Does Iodine Deficiency Mean Cancer?
At this point, we either see what's going on with cancer, or we'll most likely never figure out what's going on in the world around us. But once we understand what the body is trying to do with proper building blocks via food and environment, we just want to figure out which nutrients are most likely going to give us a hand.
The 97.6% Study
Although its test pool was very small, 85 people is still a lot of people. When a group of cancer patients had their iodine levels tested, 97.6% of them were iodine deficient.
The breakdown: 88.1% severe deficiency, 7.1% mild, 2.4% moderate — totaling 97.6% deficient across the board.
They based iodine deficiency on a World Health Organization standard for amounts of iodine excreted in the urine. Very few people are studying iodine, but now they supposedly know how little we need? The RDA is based on preventing goiter, one of many iodine deficiency symptoms.
Tissue Receptors and Cancer Risk
Some researchers think that iodine deficiency might also increase the risk of other cancers such as prostate, breast, endometrial, and ovarian cancer.
The prostate has thyroid hormone receptors, just like three other types of tissue associated with increased cancer risk due to iodine deficiency.

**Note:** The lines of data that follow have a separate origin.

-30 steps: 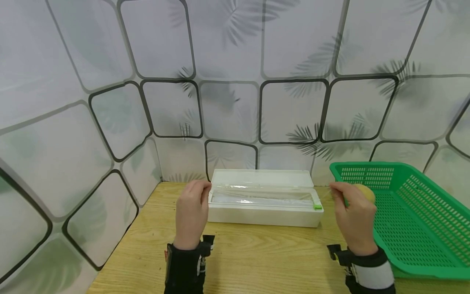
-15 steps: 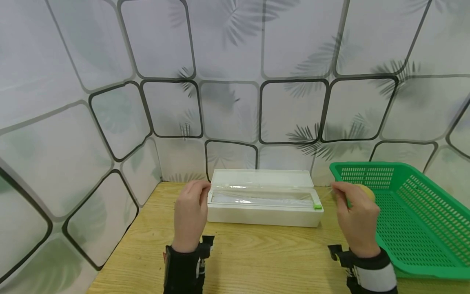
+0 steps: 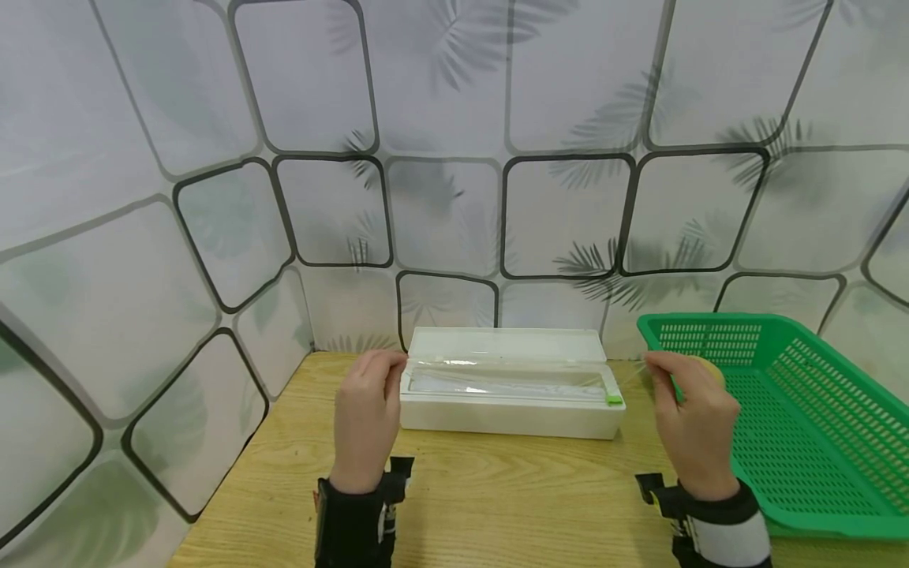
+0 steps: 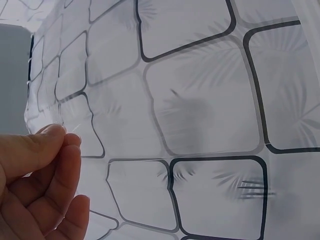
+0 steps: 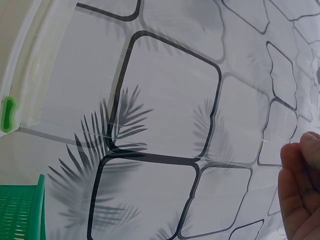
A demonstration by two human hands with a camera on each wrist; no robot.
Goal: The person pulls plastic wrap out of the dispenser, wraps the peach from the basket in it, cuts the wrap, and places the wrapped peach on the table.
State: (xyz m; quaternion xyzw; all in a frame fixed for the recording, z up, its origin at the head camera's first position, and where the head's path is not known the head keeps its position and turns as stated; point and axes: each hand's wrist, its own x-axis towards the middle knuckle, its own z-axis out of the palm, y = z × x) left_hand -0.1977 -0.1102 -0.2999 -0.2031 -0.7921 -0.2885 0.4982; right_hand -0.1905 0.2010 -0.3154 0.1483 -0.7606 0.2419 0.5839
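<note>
A clear sheet of cling film [image 3: 497,365] stretches between my two hands, over a white cling film dispenser [image 3: 507,418] with its lid raised. My left hand [image 3: 367,422] pinches the film's left corner between thumb and fingertips; the left wrist view shows that hand [image 4: 42,182] with the patterned wall seen through the film. At the right corner, my right hand [image 3: 697,426] pinches the film the same way, and its fingertips show at the edge of the right wrist view. A green slide cutter [image 3: 614,400] sits at the dispenser's right end.
A green plastic basket [image 3: 817,442] stands on the right, just beyond my right hand. Behind that hand, a round yellow thing [image 3: 712,371] is partly hidden. The wooden table [image 3: 525,497] meets a patterned wall covering [image 3: 447,213] at the back and left.
My right hand has shifted slightly right and down. The left hand has drifted a little left and down, and both keep their pinch on the film.
</note>
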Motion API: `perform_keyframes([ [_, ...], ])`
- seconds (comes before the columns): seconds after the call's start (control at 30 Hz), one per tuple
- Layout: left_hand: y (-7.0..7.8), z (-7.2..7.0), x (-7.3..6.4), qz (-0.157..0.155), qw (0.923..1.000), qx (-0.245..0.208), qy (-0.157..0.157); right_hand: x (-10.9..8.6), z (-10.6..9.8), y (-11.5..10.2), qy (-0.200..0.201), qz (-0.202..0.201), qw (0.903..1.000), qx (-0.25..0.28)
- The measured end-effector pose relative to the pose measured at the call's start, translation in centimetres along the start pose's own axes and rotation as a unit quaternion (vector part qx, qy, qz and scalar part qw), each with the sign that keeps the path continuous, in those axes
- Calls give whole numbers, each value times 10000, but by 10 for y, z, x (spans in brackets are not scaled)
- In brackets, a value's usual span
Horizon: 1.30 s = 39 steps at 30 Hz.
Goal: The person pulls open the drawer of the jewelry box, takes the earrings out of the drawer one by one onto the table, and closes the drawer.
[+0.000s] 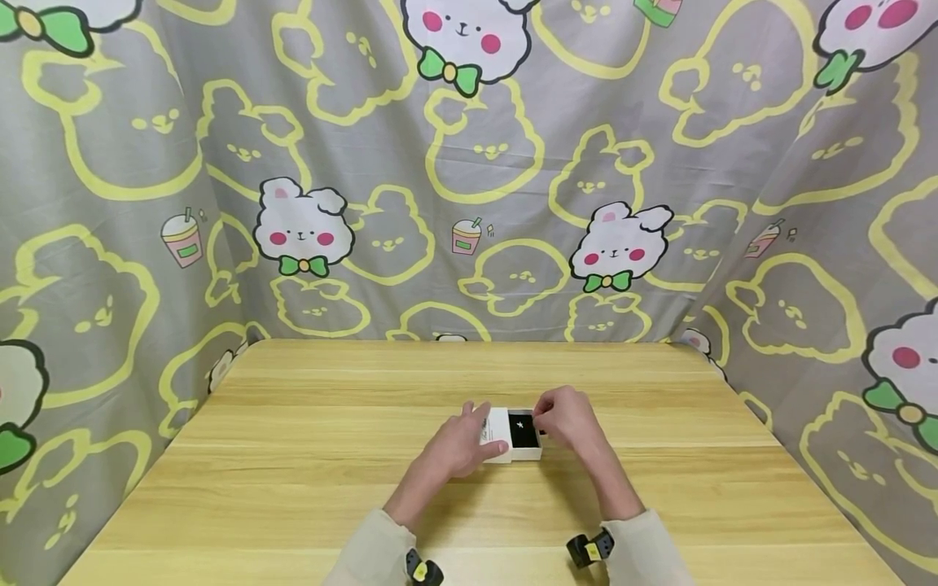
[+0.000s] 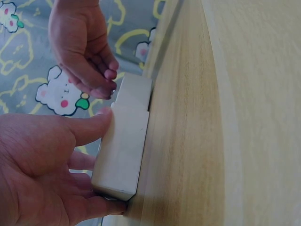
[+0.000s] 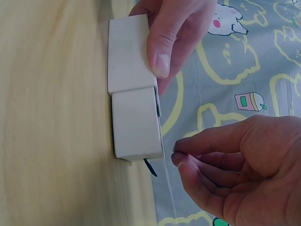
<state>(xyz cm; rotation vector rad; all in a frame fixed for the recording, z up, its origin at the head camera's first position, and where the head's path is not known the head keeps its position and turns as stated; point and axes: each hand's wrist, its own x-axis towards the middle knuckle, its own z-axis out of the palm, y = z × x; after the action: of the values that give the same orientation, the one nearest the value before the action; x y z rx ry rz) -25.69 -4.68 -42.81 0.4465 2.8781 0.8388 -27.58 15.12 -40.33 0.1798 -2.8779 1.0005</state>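
Note:
A small white drawer box [image 1: 499,435] with dark lettering lies on the table, its inner tray [image 1: 524,454] slid partly out to the right. In the tray sits a black insert [image 1: 523,439] bearing a small silvery star-like piece [image 1: 520,425]. My left hand [image 1: 462,443] grips the outer sleeve [image 2: 123,153], thumb along the near side and fingers round the end. Just above the tray's outer end, my right hand [image 1: 567,419] pinches a tiny shiny metal piece [image 3: 174,149] between thumb and forefinger. A black ribbon tab [image 3: 150,168] sticks out from the tray's end.
The box lies on a light wood-grain table [image 1: 293,505]. A grey curtain [image 1: 396,146] with yellow outlines and rabbit faces hangs behind the table and along both sides. Black wrist straps with cameras [image 1: 589,550] sit at both sleeves.

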Motion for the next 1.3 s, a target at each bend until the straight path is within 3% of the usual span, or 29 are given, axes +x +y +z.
perform_keyframes([
  [0.7, 0, -1, -1, -63, 9999, -66, -62, 2, -7, 10, 95, -64, 9999, 127],
  [0.97, 0, 0, 0, -126, 9998, -121, -109, 2, -9, 13, -14, 246, 9994, 252],
  [1.3, 1, 0, -1, -132, 9999, -80, -71, 3, -12, 17, -12, 282, 9993, 245],
])
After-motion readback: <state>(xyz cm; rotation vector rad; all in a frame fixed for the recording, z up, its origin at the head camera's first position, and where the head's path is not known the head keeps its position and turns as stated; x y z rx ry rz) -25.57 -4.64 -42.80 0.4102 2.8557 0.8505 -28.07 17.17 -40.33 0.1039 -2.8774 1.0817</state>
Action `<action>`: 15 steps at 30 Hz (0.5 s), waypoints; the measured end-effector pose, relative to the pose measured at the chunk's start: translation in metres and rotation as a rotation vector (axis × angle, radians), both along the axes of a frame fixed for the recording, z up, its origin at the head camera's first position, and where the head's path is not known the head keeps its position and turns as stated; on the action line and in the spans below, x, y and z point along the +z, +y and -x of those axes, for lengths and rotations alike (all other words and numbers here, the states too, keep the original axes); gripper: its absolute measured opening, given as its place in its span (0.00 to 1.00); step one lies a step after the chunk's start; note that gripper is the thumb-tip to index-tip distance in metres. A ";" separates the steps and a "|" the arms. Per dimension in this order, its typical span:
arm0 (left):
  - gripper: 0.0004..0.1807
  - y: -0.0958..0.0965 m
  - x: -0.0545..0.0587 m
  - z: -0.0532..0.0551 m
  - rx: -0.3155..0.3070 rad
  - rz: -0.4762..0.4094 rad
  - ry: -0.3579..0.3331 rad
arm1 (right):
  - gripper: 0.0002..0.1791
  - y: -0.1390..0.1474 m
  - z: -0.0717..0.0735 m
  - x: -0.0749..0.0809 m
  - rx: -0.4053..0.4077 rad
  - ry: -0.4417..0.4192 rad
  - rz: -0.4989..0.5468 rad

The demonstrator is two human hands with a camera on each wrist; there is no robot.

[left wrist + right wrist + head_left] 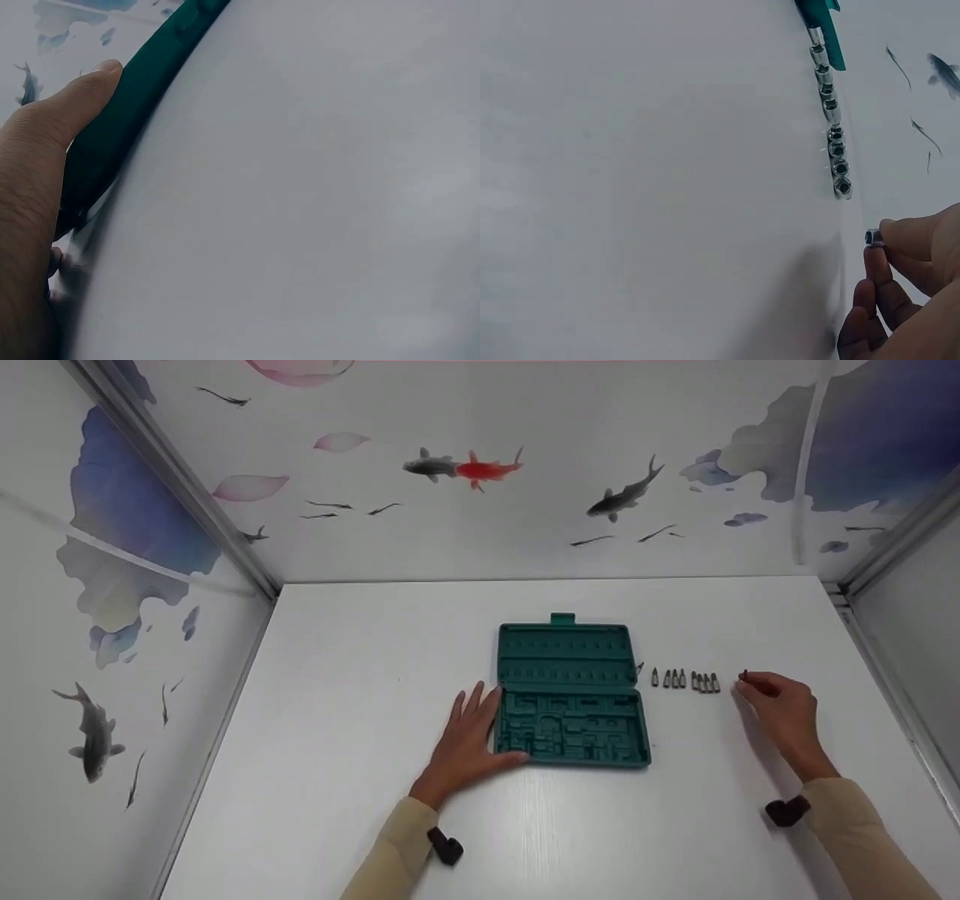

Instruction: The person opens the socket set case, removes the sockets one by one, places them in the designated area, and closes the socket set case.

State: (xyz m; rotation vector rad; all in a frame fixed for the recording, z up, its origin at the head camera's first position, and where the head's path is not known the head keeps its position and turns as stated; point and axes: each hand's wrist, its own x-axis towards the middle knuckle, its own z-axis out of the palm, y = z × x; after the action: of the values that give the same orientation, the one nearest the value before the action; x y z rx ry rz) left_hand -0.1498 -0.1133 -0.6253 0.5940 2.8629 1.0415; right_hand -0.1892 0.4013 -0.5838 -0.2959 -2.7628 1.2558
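A green plastic tool case (574, 727) lies unfolded on the white table, its molded recesses facing up. My left hand (469, 735) rests against its left side with the fingers spread and fairly straight, and the thumb touches the front rim. In the left wrist view that thumb (86, 94) lies along the case's green edge (127, 105). My right hand (784, 716) pinches a small metal socket (873, 238) between thumb and fingertips, right of the row. Several more sockets (838, 148) stand in a line running from the case toward that hand.
The white table (360, 675) meets a back wall (525, 540) printed with fish and petals. A side wall (45, 600) rises at the left, another at the right. The case's latch tab (562, 619) points toward the back.
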 end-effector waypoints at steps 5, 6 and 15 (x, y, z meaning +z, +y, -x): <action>0.67 0.000 -0.002 0.000 -0.001 0.013 0.002 | 0.24 -0.006 0.001 -0.003 0.035 -0.014 -0.045; 0.67 0.000 -0.003 0.000 -0.005 0.018 0.006 | 0.24 -0.007 0.001 -0.004 0.038 -0.020 -0.051; 0.67 -0.001 -0.007 0.003 -0.019 0.020 0.019 | 0.23 -0.012 0.006 -0.006 0.018 -0.033 -0.086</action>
State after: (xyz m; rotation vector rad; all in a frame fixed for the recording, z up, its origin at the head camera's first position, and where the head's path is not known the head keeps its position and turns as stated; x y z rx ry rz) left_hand -0.1527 -0.1143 -0.6324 0.6322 2.8746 1.0091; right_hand -0.1953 0.3891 -0.5894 -0.2874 -2.8439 1.1423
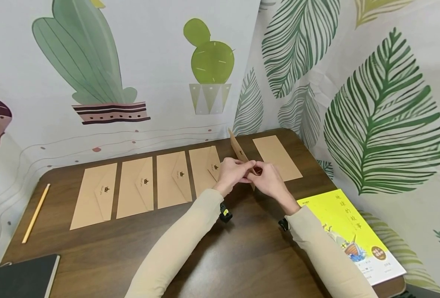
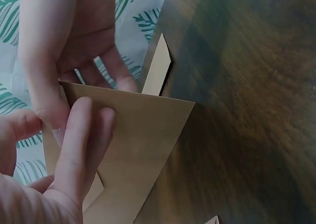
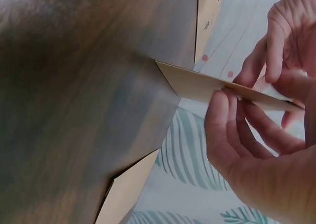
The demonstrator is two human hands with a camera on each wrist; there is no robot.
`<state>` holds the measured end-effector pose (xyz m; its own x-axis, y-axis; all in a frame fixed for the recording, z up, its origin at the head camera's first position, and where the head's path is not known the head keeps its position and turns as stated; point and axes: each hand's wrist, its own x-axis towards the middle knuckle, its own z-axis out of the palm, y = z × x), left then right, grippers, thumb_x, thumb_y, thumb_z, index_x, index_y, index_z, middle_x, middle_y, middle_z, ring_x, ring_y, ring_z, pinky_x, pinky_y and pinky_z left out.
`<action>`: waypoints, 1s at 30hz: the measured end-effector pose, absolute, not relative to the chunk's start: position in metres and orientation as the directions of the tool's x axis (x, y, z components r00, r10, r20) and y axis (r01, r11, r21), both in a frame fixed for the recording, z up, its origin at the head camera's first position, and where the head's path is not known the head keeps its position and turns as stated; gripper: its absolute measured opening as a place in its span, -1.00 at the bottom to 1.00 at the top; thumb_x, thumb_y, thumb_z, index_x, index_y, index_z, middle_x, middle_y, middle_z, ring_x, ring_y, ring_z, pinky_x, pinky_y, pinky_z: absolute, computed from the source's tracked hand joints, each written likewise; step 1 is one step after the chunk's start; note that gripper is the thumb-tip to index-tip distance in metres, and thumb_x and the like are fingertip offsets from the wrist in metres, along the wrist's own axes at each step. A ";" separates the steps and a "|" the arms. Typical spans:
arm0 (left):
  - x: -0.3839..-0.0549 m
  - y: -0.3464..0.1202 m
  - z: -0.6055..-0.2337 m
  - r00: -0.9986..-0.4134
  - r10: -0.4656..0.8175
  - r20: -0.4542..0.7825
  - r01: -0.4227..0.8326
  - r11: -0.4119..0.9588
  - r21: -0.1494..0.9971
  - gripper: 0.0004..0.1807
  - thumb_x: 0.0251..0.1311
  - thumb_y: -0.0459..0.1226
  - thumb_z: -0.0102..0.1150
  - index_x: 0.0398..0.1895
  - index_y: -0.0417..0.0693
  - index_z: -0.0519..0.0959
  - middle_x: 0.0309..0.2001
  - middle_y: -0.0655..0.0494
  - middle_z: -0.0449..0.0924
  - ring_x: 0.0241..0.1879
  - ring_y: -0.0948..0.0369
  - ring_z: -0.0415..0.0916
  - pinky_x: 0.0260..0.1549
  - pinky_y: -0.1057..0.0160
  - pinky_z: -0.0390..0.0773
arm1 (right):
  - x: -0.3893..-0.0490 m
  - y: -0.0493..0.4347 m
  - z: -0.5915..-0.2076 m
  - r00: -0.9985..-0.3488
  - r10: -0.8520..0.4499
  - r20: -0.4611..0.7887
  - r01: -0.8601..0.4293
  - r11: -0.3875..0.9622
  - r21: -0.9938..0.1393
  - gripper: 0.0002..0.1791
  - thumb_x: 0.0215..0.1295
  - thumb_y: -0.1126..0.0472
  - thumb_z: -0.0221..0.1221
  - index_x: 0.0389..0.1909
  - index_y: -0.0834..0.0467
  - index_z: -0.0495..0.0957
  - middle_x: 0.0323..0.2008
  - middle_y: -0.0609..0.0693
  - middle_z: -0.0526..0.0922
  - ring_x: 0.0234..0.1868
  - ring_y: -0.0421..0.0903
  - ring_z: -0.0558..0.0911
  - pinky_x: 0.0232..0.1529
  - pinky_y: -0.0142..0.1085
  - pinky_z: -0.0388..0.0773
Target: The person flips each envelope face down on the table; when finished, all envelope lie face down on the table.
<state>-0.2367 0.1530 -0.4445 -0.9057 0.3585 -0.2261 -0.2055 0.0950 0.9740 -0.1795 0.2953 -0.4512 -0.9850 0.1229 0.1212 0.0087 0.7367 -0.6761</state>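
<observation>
A brown paper envelope [image 1: 237,148] stands on edge above the table, between my two hands. My left hand [image 1: 232,173] pinches it from the left side, its fingers lying on the envelope's near face in the left wrist view [image 2: 143,140]. Opposite, my right hand [image 1: 269,180] pinches the same envelope's edge, with thumb and fingers on either side in the right wrist view [image 3: 190,81]. The hands meet closely, so part of the envelope and flap is hidden. Just left lies a flat envelope [image 1: 201,161] with a crown print; a plain brown one [image 1: 279,157] lies right.
More crown-printed envelopes [image 1: 93,194] lie in a row along the back of the brown table [image 1: 205,265]. A yellow pencil [image 1: 36,213] and a dark notebook [image 1: 22,277] are at left. A yellow book [image 1: 348,231] sits near the right edge, beside my right forearm. Patterned cloth hangs behind.
</observation>
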 end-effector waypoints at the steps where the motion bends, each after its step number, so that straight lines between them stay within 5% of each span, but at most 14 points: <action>1: -0.237 0.152 -0.444 -0.906 0.358 -0.227 -0.203 0.102 0.974 -0.65 0.40 -0.20 0.45 -0.08 -0.41 0.79 -0.27 -0.17 0.86 -0.48 0.23 0.79 -0.35 0.18 0.89 | -0.179 0.296 -0.451 -0.988 0.104 0.110 0.001 0.732 -0.682 -0.73 0.41 0.08 0.36 -0.06 0.19 0.75 -0.34 0.08 0.78 -0.33 -0.04 0.63 -0.32 -0.32 0.50; 8: -0.236 0.146 -0.441 -0.930 0.299 -0.215 -0.136 0.265 0.955 -0.73 0.34 -0.17 0.40 -0.23 -0.24 0.85 -0.28 -0.03 0.87 -0.38 0.28 0.70 -0.37 0.37 0.72 | -0.178 0.305 -0.451 -0.995 -0.090 -0.047 -0.023 0.655 -0.756 -0.51 0.50 -0.04 0.36 0.21 0.23 0.67 -0.07 0.14 0.82 -0.10 -0.01 0.73 -0.11 -0.30 0.64; 13: -0.236 0.143 -0.442 -0.902 0.347 -0.259 -0.221 0.146 0.964 -0.72 0.39 -0.29 0.30 -0.06 -0.39 0.78 -0.23 -0.17 0.88 -0.43 0.22 0.84 -0.29 0.27 0.87 | -0.179 0.313 -0.456 -0.971 -0.205 -0.124 -0.016 0.574 -0.819 -0.36 0.75 -0.09 0.03 0.49 0.35 0.48 0.34 0.30 0.67 0.28 0.14 0.68 0.25 -0.08 0.70; 18: -0.236 0.143 -0.442 -0.892 0.351 -0.285 -0.278 0.071 0.958 -0.68 0.43 -0.36 0.26 0.09 -0.48 0.68 -0.19 -0.30 0.86 -0.51 0.25 0.80 -0.34 0.29 0.86 | -0.179 0.317 -0.461 -0.949 -0.240 -0.205 0.064 0.491 -0.869 -0.21 0.81 -0.20 -0.29 0.52 0.41 0.39 0.44 0.39 0.52 0.44 0.27 0.53 0.42 0.14 0.65; 21: -0.235 0.142 -0.442 -0.890 0.349 -0.294 -0.293 0.058 0.954 -0.66 0.43 -0.39 0.22 0.13 -0.50 0.65 -0.19 -0.33 0.85 -0.53 0.25 0.78 -0.36 0.30 0.86 | -0.180 0.318 -0.463 -0.951 -0.221 -0.216 0.082 0.493 -0.866 -0.25 0.83 -0.15 -0.29 0.49 0.42 0.41 0.40 0.34 0.57 0.40 0.22 0.57 0.36 0.02 0.69; 23: -0.234 0.141 -0.443 -0.889 0.348 -0.298 -0.296 0.060 0.953 -0.67 0.41 -0.40 0.20 0.12 -0.49 0.65 -0.22 -0.30 0.86 -0.53 0.25 0.78 -0.35 0.29 0.86 | -0.182 0.319 -0.466 -0.956 -0.204 -0.212 0.078 0.520 -0.851 -0.35 0.83 -0.07 -0.22 0.41 0.40 0.51 0.12 0.27 0.69 0.15 0.12 0.65 0.12 -0.19 0.69; 26: -0.233 0.139 -0.444 -0.889 0.349 -0.297 -0.288 0.079 0.954 -0.69 0.38 -0.42 0.16 0.08 -0.45 0.67 -0.31 -0.20 0.84 -0.54 0.24 0.79 -0.34 0.27 0.87 | -0.185 0.319 -0.469 -0.965 -0.158 -0.210 0.085 0.570 -0.817 -0.48 0.79 -0.02 -0.06 0.24 0.35 0.61 -0.22 0.04 0.61 -0.12 -0.06 0.56 -0.12 -0.34 0.47; 28: -0.232 0.138 -0.445 -0.892 0.346 -0.291 -0.274 0.099 0.957 -0.72 0.37 -0.42 0.15 0.02 -0.43 0.70 -0.36 -0.12 0.81 -0.53 0.23 0.80 -0.35 0.26 0.87 | -0.185 0.320 -0.470 -0.966 -0.128 -0.225 0.111 0.583 -0.805 -0.48 0.75 -0.06 0.01 0.23 0.31 0.63 -0.26 0.02 0.56 -0.16 -0.06 0.50 -0.14 -0.31 0.42; 30: -0.232 0.137 -0.446 -0.897 0.341 -0.281 -0.258 0.113 0.960 -0.74 0.36 -0.42 0.15 -0.02 -0.40 0.71 -0.38 -0.08 0.79 -0.53 0.20 0.81 -0.36 0.25 0.87 | -0.185 0.320 -0.469 -0.965 -0.094 -0.244 0.145 0.584 -0.799 -0.41 0.71 -0.13 0.07 0.31 0.32 0.60 -0.09 0.10 0.67 -0.02 -0.03 0.58 0.00 -0.26 0.53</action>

Research indicates iodine deficiency may play a role in ovarian, breast, endometrial and prostate cancers. These tissues all depend on proper thyroid hormone signaling, which depends on adequate iodine.
Heart Hormones and Cancer
Heart hormones may treat cancer. Iodine helps us regulate hormones. This connection between hormonal regulation and cancer protection keeps showing up across the research.
Synthetic vitamin A helps radioactive iodine into prostate cancer cells. But maybe restoring our vitamin A levels with nutritional balancing and allowing iodine into cells naturally would be a better route?
The Bigger Picture
Cancer, like most chronic conditions, doesn't develop in isolation. It develops in bodies that have been depleted of essential nutrients for years or generations. Iodine is one critical piece — but so are selenium, magnesium, vitamin C, and the dozens of other nutrients that allow the body to function, detoxify, and repair.
The research connecting iodine deficiency to cancer isn't a prescription — it's a signal that the body needs its building blocks back.